Eventually, she made me teach her how to read, by asking me the sound of each letter, and without my asking her to, sounding the letters out loud herself when I pronounced its phonic. I still stand by the claim that she is, by and large, a self-taught reader of the English language. I taught her only because she asked me to.

Her brother was born at around the same time i.e. when she was a little over 2 years old. By the decree of Allah, he came into this world after she did, which automatically implies, as I have learned only too well in the past few years since I have been unschooling my children, that he has been destined to a life of being unfairly compared to his ‘whiz’ older sister.

And these comparisons, much to my dismay, more often than not make him look less smart than she.

E.g. When he was 2.5 years old, he spoke only a few words in our native mother tongue, and didn’t speak anything at all most of the time. One of our relatives began to suggest speech therapy for him.

The same goes for potty-training, tri-cycling, and other skills. Most of them were naturally and willingly mastered by his older sister at a very early age, but he chose to show little or no interest. He will turn 7 in a week insha’Allah, and he still refuses to ride a bicycle, despite being offered one by us from time to time.

Before I started to read up about, and eventually practice, the “unschooling” approach of raising and educating children, I, too, fell into the destructive trap of comparing one of my children’s progress to another.

The remarks of people around us didn’t help either, who for some reason were convinced that a child who doesn’t develop his or her skills as soon as possible is somehow ‘dumber’ and ‘slower’. Which was not the case with my son at all.

After turning 3, he automatically started talking a lot, and at a very fast speed.

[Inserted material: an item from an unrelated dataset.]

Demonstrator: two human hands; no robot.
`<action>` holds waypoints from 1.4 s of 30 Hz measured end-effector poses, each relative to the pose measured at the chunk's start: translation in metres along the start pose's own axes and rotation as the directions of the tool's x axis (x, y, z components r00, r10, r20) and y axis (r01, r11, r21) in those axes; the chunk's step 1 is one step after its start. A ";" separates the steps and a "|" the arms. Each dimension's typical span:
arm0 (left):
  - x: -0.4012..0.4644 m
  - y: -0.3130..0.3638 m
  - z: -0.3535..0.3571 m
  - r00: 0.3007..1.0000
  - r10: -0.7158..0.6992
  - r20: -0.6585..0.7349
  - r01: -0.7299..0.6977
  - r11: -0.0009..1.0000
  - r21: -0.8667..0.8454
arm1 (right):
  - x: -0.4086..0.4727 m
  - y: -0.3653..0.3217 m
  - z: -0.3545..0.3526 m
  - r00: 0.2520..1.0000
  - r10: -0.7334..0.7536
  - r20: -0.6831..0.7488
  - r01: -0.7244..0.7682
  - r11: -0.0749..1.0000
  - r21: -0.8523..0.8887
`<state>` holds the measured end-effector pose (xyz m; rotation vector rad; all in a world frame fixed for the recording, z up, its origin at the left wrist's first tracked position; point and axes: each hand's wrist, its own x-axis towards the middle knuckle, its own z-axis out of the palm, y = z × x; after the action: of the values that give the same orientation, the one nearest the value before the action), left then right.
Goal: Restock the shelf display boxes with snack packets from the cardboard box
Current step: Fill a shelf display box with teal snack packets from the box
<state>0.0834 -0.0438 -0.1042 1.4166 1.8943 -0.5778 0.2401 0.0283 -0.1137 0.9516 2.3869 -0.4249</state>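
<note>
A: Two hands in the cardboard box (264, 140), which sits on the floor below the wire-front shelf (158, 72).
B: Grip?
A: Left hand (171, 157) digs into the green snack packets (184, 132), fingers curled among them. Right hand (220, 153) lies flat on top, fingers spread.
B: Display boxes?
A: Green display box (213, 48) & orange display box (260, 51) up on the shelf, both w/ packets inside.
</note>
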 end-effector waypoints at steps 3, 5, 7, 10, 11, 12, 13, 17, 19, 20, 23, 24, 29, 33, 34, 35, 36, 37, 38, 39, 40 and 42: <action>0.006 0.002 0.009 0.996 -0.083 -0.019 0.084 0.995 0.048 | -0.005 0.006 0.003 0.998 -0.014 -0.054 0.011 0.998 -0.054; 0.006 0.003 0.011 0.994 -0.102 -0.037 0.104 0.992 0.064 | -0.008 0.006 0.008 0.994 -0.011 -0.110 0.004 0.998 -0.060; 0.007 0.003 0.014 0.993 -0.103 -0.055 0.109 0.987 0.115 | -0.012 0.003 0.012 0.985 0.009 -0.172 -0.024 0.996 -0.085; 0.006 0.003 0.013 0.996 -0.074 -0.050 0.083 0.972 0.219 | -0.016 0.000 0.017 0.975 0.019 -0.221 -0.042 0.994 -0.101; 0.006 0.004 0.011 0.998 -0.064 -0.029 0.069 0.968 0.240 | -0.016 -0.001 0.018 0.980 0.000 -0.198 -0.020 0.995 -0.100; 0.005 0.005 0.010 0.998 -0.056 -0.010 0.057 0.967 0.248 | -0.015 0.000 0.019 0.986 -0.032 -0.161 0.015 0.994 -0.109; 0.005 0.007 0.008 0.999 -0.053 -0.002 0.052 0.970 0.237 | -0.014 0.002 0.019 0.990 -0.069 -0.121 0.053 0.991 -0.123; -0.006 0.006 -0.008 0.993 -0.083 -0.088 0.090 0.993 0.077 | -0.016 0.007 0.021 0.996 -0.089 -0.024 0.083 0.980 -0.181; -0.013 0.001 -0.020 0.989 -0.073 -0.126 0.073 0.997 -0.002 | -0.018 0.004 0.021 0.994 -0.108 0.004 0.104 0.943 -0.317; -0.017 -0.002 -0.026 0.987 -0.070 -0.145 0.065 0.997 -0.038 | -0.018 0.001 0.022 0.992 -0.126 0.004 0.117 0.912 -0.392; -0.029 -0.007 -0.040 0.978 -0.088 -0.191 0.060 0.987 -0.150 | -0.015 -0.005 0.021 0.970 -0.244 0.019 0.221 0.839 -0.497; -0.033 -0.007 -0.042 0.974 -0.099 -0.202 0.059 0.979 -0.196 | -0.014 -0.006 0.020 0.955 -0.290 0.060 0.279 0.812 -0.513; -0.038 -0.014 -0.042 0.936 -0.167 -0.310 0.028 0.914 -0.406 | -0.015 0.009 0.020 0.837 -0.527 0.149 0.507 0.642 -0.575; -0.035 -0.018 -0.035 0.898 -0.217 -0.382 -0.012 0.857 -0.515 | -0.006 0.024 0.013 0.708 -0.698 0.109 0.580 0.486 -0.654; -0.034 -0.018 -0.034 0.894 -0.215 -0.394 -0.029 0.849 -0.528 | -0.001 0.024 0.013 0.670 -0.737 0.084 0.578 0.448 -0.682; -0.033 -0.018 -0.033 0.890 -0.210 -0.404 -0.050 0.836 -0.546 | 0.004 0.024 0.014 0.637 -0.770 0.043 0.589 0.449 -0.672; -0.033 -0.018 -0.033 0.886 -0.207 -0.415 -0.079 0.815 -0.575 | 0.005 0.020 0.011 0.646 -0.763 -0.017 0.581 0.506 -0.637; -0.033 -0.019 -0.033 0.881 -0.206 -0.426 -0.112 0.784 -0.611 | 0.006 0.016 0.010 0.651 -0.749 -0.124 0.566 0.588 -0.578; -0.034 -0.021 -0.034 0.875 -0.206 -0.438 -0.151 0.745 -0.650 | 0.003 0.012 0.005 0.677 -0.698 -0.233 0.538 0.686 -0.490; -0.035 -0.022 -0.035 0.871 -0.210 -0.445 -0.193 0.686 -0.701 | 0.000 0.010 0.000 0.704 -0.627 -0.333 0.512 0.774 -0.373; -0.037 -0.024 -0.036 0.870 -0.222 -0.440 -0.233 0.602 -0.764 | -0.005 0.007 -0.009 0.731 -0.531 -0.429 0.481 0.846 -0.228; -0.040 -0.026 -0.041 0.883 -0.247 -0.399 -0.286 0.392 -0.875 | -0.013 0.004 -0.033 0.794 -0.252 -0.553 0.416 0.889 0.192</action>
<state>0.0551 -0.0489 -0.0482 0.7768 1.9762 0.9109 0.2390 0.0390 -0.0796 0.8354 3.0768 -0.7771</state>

And this milestone – talking normally – just happened naturally, within a few days, as if a ‘switch’ had suddenly been turned on.

Accepting Our Children’s Different Personalities - About Islam

The same happened with his potty-training, the signs of readiness for which he showed only a little before age 3, unlike his older sister, who got trained a little before she turned 2. When he was ready for it, it took less than two months to fully potty-train him.

However, regarding each and every developmental or academic milestone that I’ve noticed with my second child, whom I’ve deliberately raised in a much more laissez-faire manner and not in the ‘helicopter’ style that I used with my first one, it was pleasantly gratifying and surprising to witness how each time he, when left on his own with minimal intervention and supervision, naturally learned most skills automatically, just like that, as if Allah flipped a switch, and that was it!Alhamdulillah!

Abilities such as eating with a spoon, drinking with a straw or sippy -cup, hopping on one leg, differentiating between right and left, identifying the times of the day, counting, talking articulately,- it all just happens one day for every child, all by itself.

This is because, just as a child learns to walk, talk and eat solid foods on their own, with Allah as the sole source of imparting them these abilities, they also similarly learn to acquire every other life skill as well, such as the ability to read a language, seek knowledge, manage human relationships, and earn a livelihood.

Conclusion: Take a Chill Pill

I’ve learned that parents are mere facilitators, not the sources of knowledge and guidance for children.

I know that it is natural for parents to worry about and desire the holistic well-being of their children, but I find it a bit odd that, while we all respect and value the uniqueness, individuality and differences of choice among adults, we do not extend the same courtesy to children.

We unfairly expect them all to conform to a single yardstick, especially when we compare them to their peers – something, which we do a lot, much to our child’s and our own detriment.

So I’d like to suggest that we all learn to give our children a break, and don’t fret if he or she refuses to wear a certain type of clothing, shows no interest in a particular sport, or is apathetic towards reading books.

Believe me, it’s not the end of the world!